▶ Problem details: Return the data below unchanged. Drop any pictures.
== Data provided ==
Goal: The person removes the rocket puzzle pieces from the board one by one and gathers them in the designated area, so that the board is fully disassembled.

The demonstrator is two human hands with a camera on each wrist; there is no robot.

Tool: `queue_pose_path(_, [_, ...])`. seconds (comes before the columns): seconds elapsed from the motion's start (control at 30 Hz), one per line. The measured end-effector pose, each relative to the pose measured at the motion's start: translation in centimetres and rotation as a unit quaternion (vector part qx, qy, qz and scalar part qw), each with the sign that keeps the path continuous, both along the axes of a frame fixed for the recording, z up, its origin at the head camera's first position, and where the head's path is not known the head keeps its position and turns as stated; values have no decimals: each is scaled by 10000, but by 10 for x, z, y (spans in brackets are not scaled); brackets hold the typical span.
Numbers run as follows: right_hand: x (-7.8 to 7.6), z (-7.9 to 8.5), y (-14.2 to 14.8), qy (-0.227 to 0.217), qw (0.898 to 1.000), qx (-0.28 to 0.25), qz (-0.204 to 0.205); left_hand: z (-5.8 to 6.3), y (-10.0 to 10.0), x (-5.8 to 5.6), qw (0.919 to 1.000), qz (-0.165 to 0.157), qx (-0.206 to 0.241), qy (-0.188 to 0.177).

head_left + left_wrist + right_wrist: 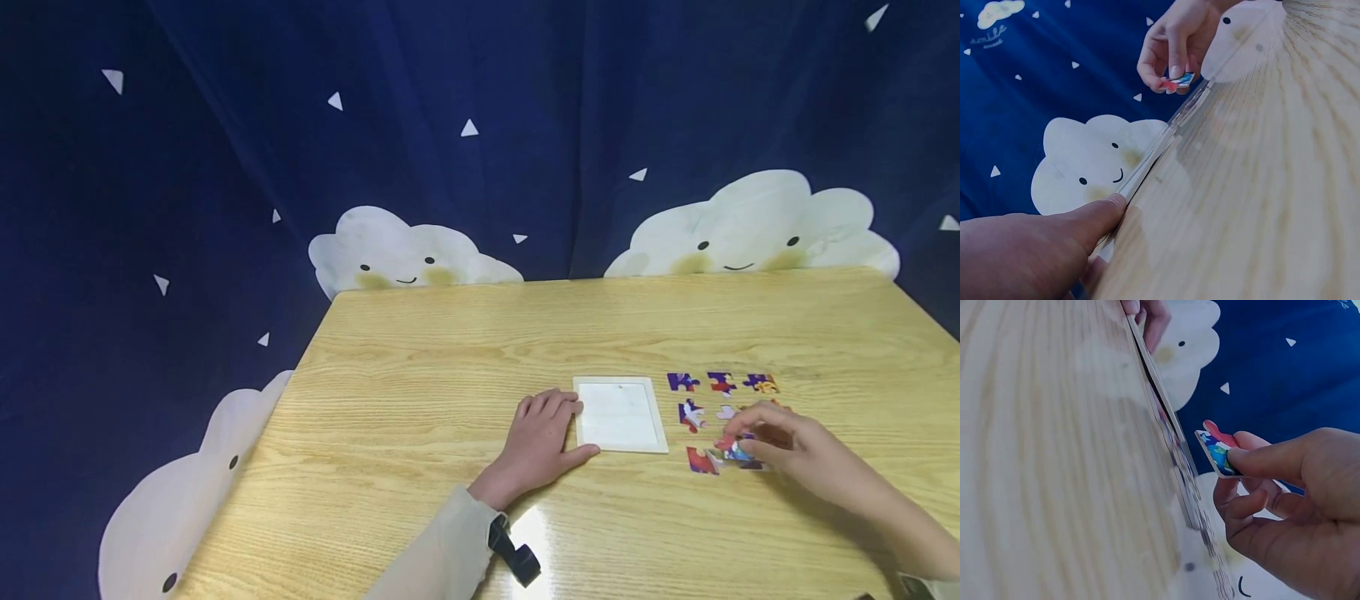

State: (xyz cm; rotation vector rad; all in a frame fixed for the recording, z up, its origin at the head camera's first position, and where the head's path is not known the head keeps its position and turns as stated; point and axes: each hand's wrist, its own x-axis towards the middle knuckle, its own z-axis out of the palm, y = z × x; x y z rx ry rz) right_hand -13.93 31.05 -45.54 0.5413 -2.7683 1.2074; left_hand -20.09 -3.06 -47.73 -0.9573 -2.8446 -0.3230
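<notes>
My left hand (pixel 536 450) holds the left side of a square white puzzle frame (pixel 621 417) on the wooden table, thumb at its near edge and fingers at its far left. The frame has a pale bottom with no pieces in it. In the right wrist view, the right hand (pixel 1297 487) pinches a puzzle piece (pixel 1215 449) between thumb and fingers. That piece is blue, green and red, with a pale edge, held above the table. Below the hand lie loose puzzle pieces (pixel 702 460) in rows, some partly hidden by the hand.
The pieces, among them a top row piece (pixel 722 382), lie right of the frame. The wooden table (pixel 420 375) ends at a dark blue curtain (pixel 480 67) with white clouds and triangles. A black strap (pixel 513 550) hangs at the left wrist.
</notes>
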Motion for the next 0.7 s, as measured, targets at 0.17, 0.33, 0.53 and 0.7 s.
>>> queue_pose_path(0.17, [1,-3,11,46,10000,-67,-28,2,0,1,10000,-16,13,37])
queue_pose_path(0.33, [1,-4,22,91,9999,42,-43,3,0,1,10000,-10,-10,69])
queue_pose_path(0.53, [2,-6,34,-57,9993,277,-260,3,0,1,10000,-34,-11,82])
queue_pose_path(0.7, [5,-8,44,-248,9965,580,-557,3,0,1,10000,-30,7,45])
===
▶ Exercise response:
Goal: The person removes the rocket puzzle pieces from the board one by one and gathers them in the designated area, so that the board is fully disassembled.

The demonstrator is two human hands with a camera on each wrist; there is no robot.

Tool: `queue_pose_path(_, [_, ...])`. seconds (comes before the columns): seconds elapsed from the motion's start (control at 30 Hz), one per line. The measured end-effector pose, each relative to the pose measured at the motion's start: translation in centimetres and rotation as a unit quaternion (vector part qx, qy, qz and scalar part qw), each with the sign that keeps the path continuous, both along the axes of a frame fixed for the recording, z up, its origin at the head camera's first position, and where the head's path is not known the head keeps its position and turns as stated; values have no decimals: each is scaled by 10000, but by 10 for x, z, y (spans in brackets are not scaled); brackets hold the typical span.
Numbers run as follows: right_hand: x (-7.8 to 7.6), z (-7.9 to 8.5), y (-14.2 to 14.8), qy (-0.227 to 0.217), qw (0.898 to 1.000), qx (-0.28 to 0.25), qz (-0.204 to 0.205); left_hand: z (-5.8 to 6.3), y (-10.0 to 10.0), x (-5.8 to 5.6), qw (0.919 to 1.000), qz (-0.165 to 0.157), qx (-0.206 to 0.241), qy (-0.188 to 0.177).

head_left + left_wrist + right_wrist: 

State: (xyz cm; rotation vector rad; all in a frame fixed for the recording, z up, its origin at the head camera's first position, and where the head's path is not known the head keeps its position and turns as stated; point and axes: each hand's wrist, its own x-axis towards the middle knuckle, its own z-axis out of the palm, y = z × x; x y z rx ry rz) right_hand -13.93 31.05 -45.54 0.5413 -2.7683 1.2074; left_hand -20.09 -3.06 -47.73 -0.9573 -2.8446 -0.3230
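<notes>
My left hand (pixel 536 450) holds the left side of a square white puzzle frame (pixel 621 417) on the wooden table, thumb at its near edge and fingers at its far left. The frame has a pale bottom with no pieces in it. In the right wrist view, the right hand (pixel 1297 487) pinches a puzzle piece (pixel 1215 449) between thumb and fingers. That piece is blue, green and red, with a pale edge, held above the table. Below the hand lie loose puzzle pieces (pixel 702 460) in rows, some partly hidden by the hand.
The pieces, among them a top row piece (pixel 722 382), lie right of the frame. The wooden table (pixel 420 375) ends at a dark blue curtain (pixel 480 67) with white clouds and triangles. A black strap (pixel 513 550) hangs at the left wrist.
</notes>
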Motion for the next 0.7 s, as measured, targets at 0.17, 0.33, 0.53 and 0.7 s.
>>> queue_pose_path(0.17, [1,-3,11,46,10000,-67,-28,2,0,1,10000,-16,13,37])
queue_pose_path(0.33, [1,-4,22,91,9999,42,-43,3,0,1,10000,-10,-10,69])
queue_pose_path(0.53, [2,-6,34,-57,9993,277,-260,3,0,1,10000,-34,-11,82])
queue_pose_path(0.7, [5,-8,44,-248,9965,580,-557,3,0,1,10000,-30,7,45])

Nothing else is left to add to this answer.